Just so you know, paper products are not a total waste of money. Around our area we include paper products in the food baskets of those who are prone to frozen water pipes. So they can eat on clean dishes, until their waterlines are thawed and/or repaired.


----------



## Oregon_Camper (Sep 13, 2004)

ember said:


> Just so you know, paper products are not a total waste of money. Around our area we include paper products in the food baskets of those who are prone to frozen water pipes. So they can eat on clean dishes, until their waterlines are thawed and/or repaired.


Simple solution to, what could be a huge problem.


----------



## rdvholtwood (Sep 18, 2008)

Scoutr2 said:


> Seeing as how my DW works at our grade school, she has insight into who the neediest folks are in our small school of 450 kids. So each year we go out and buy a basket of food (turkey, ham, etc.) for a Christmas dinner, and then buy $100 worth of gifts for each kid in the family (or get gift certificates for the older ones - but I'm a little leery of that, this year). Then we make an appointment to discreetly drop this stuff off. We've seen many tears and gotten lots of hugs over the last several years!
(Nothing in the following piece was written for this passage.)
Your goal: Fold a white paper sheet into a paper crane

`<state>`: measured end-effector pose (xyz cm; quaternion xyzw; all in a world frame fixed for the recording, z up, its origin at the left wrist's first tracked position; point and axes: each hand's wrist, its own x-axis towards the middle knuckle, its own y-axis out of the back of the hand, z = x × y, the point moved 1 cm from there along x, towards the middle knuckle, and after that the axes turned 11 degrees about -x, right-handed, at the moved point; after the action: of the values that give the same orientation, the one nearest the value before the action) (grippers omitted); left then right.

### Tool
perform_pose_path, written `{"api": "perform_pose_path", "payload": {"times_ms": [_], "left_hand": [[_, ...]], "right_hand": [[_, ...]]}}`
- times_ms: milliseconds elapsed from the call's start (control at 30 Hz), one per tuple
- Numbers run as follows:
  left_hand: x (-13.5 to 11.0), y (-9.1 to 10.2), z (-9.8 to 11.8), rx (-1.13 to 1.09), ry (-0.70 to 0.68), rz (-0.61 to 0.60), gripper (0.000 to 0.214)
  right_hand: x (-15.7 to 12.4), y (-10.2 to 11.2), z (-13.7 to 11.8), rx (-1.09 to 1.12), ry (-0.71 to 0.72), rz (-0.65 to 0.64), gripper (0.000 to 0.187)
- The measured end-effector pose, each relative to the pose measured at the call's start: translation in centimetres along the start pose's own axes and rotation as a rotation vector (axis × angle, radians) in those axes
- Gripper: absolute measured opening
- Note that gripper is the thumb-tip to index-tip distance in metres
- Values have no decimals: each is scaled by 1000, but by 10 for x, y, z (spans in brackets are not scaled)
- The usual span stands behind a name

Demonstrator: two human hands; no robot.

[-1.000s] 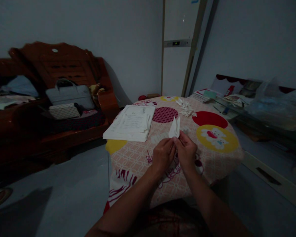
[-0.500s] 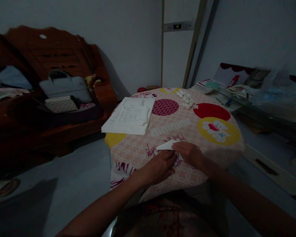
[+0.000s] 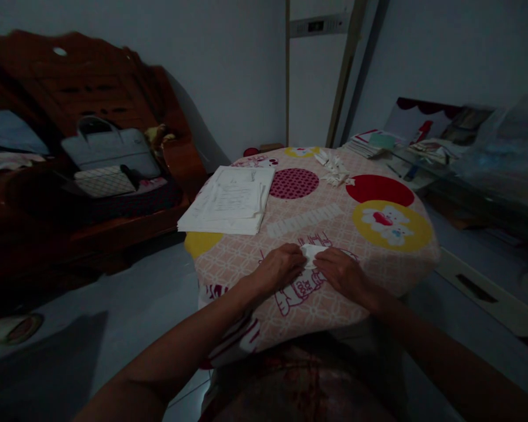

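Note:
A small folded piece of white paper (image 3: 310,253) lies between my two hands, just over the front of the patterned tablecloth (image 3: 334,308). My left hand (image 3: 282,266) grips its left end with the fingers bent and pressed together. On the paper's right end, my right hand (image 3: 342,274) has its fingers closed, the thumb side toward the middle. Both hands rest low, at or very near the cloth. Beyond them lies a slanting row of narrow white paper strips (image 3: 304,220).
A stack of written sheets (image 3: 229,202) is on the table's left, and a heap of folded paper pieces (image 3: 334,170) lies at the back. To the right stands a glass-topped table (image 3: 444,176) with a plastic bag. A wooden chair (image 3: 101,88) holding bags is at the left.
My left hand has moved up and round to the paper's left end. The paper now sits flatter between both hands, its pointed left tip no longer showing. The camera view has shifted slightly.

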<state>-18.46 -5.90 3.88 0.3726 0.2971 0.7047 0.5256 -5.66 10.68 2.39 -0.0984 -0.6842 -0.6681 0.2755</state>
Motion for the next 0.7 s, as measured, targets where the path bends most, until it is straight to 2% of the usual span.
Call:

Christmas is about giving, not getting.
> 
> A few of my co-workers think I'm a scrooge because I don't put but $10 in the "Toys for Tots" program here, but I'd rather know who is benefitting from my donations. I don't tell them about my other activities, other than to tell them that I have my own way of donating, so I guess they will just have to think the worst.
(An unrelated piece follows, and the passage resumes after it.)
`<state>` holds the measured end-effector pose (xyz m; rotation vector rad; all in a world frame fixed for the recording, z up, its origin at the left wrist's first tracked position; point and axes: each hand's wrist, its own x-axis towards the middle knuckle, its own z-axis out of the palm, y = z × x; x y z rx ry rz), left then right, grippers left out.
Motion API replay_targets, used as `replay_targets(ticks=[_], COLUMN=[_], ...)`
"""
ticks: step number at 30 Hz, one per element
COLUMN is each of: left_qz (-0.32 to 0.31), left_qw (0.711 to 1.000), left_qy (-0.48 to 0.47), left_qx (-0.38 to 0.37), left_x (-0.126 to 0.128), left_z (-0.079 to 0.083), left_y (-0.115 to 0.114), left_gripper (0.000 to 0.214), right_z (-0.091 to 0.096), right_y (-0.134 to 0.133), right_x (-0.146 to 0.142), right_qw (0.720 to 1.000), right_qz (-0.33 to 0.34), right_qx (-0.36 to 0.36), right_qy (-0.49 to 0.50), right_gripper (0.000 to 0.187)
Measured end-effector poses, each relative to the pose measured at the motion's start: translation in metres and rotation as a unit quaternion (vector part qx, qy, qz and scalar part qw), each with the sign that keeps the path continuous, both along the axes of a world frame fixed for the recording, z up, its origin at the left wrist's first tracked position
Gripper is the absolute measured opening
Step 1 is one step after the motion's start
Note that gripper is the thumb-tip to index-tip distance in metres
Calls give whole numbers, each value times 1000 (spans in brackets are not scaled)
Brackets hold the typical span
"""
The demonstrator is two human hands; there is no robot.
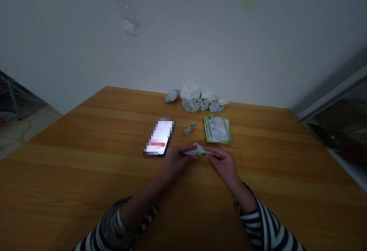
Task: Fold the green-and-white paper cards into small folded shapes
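Over table [86,167], folded wrapper [197,151] pinched btwn L hand [174,163], R hand [223,163].

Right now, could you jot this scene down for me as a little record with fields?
Left hand: pinching one end of a folded printed paper
Right hand: pinching the other end
Nearby: small folded paper piece; green-and-white printed sheet; phone, screen blurred
Farther: heap of crumpled paper
Surface: wooden table
Clothing: black-and-white striped sleeves
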<state>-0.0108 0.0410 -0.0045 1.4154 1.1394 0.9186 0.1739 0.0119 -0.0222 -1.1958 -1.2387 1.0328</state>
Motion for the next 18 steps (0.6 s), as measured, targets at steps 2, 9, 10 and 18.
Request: replay_targets(ticks=[2,9,10,18], left_qz=[-3,-10,-23,-92], left_qw=[999,964,960,966], left_qy=[25,155,164,161], left_qx=[29,217,226,182], left_x=[-1,-2,-2,1], left_z=[-1,4,5,8], left_y=[0,-3,-3,-6], left_gripper=[30,25,26,28], right_z=[0,4,5,5], right_y=[-1,-8,-8,-10], right_x=[1,-1,-2,-2], right_qw=[999,981,978,979], right_qz=[-15,-78,-82,-64], right_qx=[11,64,72,76], right_qy=[-51,-168,-176,-176], right_gripper=[20,15,15,16])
I think this is a great idea! - At work, we have gathered gifts for needy families, wrapped them and then sent them - I prefer this over giving money. It just seems so much more personal!


----------



## mike elliott (Dec 17, 2007)

Saturday night all our 4-h clubs got togther and went out with horses and wagon carroling and collecting food for the salvation army. It was pretty cool watching the kids having a blast and doing something for others. Also when i phoned my local esso station if we could use there parking lot to unload the horses and stuff He not only said of course he gave us all hot chocolate and coffee and doughnuts for around 30 kids and a few of us parents.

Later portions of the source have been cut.